Le débat parfois enflammé entourant le Sénat a très certainement mis en lumière l’illustre institution comme rarement auparavant. Malheureusement, pour toutes les mauvaises raisons. Si tant bien que les appels pour son abolition fusent de toutes parts.
Il y a cette citation qui me vient à l’esprit quand je pense à toute cette attention que reçoit le Sénat et ses occupants depuis quelque temps : « Que l’on parle de moi en bien ou que l’on parle de moi en mal, peu importe. L’essentiel c’est que l’on parle de moi. » Cela s’applique bien dans le cas du Sénat. Même si l’attention donnée à la mal-aimée des chambres du Parlement ne fait rien pour améliorer la réputation qu’on lui porte, il y a quand même peut-être une raison de se réjouir. C’est parce que jamais auparavant les Canadiens n’ont-ils pris la peine de s’instruire un peu plus sur le rôle du Sénat et des sénateurs.
Il est vrai que plusieurs, en fait cinquante pour cent selon un sondage d’Angus Reid, veulent l’abolition pure et simple du Sénat. Par contre, quarante-trois pour cent des personnes interrogées se sont dites prêtes à lui donner une autre chance pourvu qu’on le réforme.
Il est vrai qu’il n’y a pas l’ombre d’un doute que la situation actuelle est une occasion rêvée pour prôner l’abolition du Sénat, ou à tout le moins des réformes si souvent annoncées mais rarement mises en œuvre. Ironie du sort, en pleine tempête politique entourant le Salon rouge, la Cour suprême du Canada entend actuellement le renvoi du gouvernement canadien concernant la réforme du Sénat.
On ne sait pas que dira la Cour, mais il faut convenir qu’il y a certaines obligations constitutionnelles au sujet du Sénat qu’il y a lieu de moderniser. Après tout, certains fondements de notre société ont bien changé depuis 1867. C’est le cas par exemple de l’obligation de détenir au moins 4000 dollars en propriété. Une somme certes considérable en 1867, mais qui n’est aucunement le cas de nos jours. On peut comprendre qu’à l’époque le Sénat était l’affaire de l’élite. Cette obligation était en place pour ce faire. On voulait donner aux personnes les mieux nanties la responsabilité de surveiller, en quelque sorte, les gestes posés dans l’autre aile du parlement, la Chambre des communes.
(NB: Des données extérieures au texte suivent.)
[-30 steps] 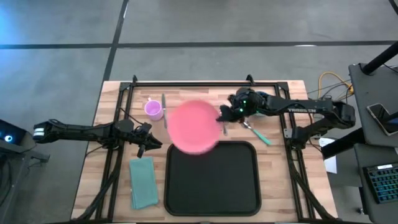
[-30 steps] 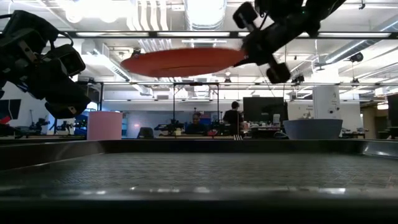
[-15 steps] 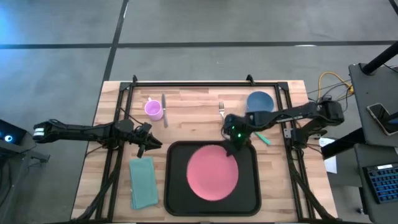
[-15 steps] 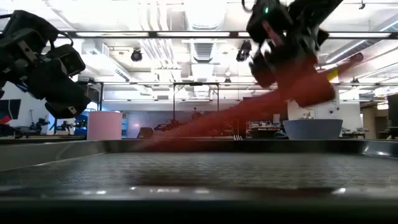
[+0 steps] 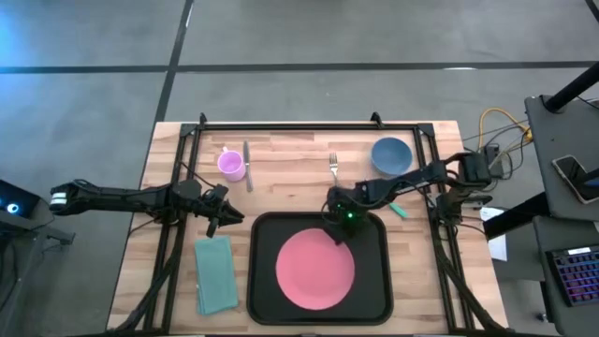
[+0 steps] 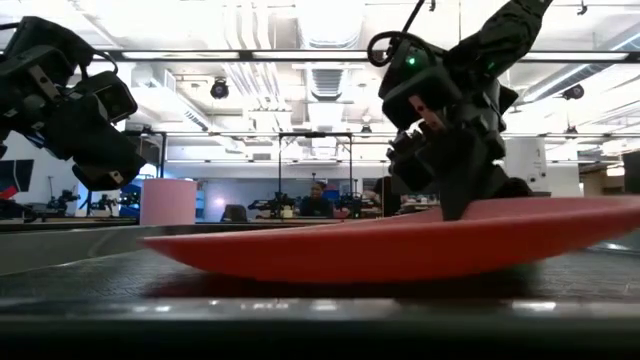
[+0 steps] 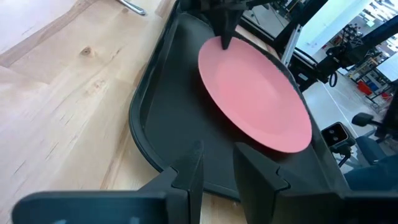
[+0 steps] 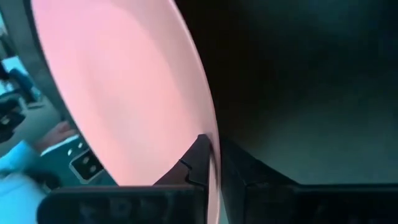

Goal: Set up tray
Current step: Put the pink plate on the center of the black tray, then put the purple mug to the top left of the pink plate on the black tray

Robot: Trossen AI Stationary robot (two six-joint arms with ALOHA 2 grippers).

Mais peut-on vraiment s’opposer à la position du gouvernement Harper d’abolir cette clause constitutionnelle? En fait, le seul moment où cette obligation est venue causer un contretemps à une nomination remonte à 1997 lorsque Jean Chrétien avait recommandé la nomination de Sœur Peggy Butts. Cette dernière, une sœur catholique avait fait vœu de pauvreté. Se faisant, elle n’avait évidemment pas de titre de propriété. Ce n’est que lorsque sa congrégation lui a transféré le titre de propriété d’un terrain qu’elle a pu prendre son siège.
Le processus de sélection des sénateurs aurait aussi tout lieu d’être modernisé afin de se mettre au diapason de notre démocratie.
On ne peut donc qu’espérer que les frasques du Sénat mèneront à tout le moins à un examen de son rôle par une population qui se sera arrêtée un instant pour mieux comprendre sa fonction, et ses rouages.
Pour ma part, je ne souhaite pas son abolition. Je me place plutôt dans le camp de ceux et celles qui veulent voir des réformes. Le temps est venu. Après tout, la dernière fois qu’il y a eu un changement important, outre le nombre de sénateurs modifiés à quelques reprises, a été en 1965 quand on a ajouté l’obligation de retraite à l’âge de soixante-quinze ans.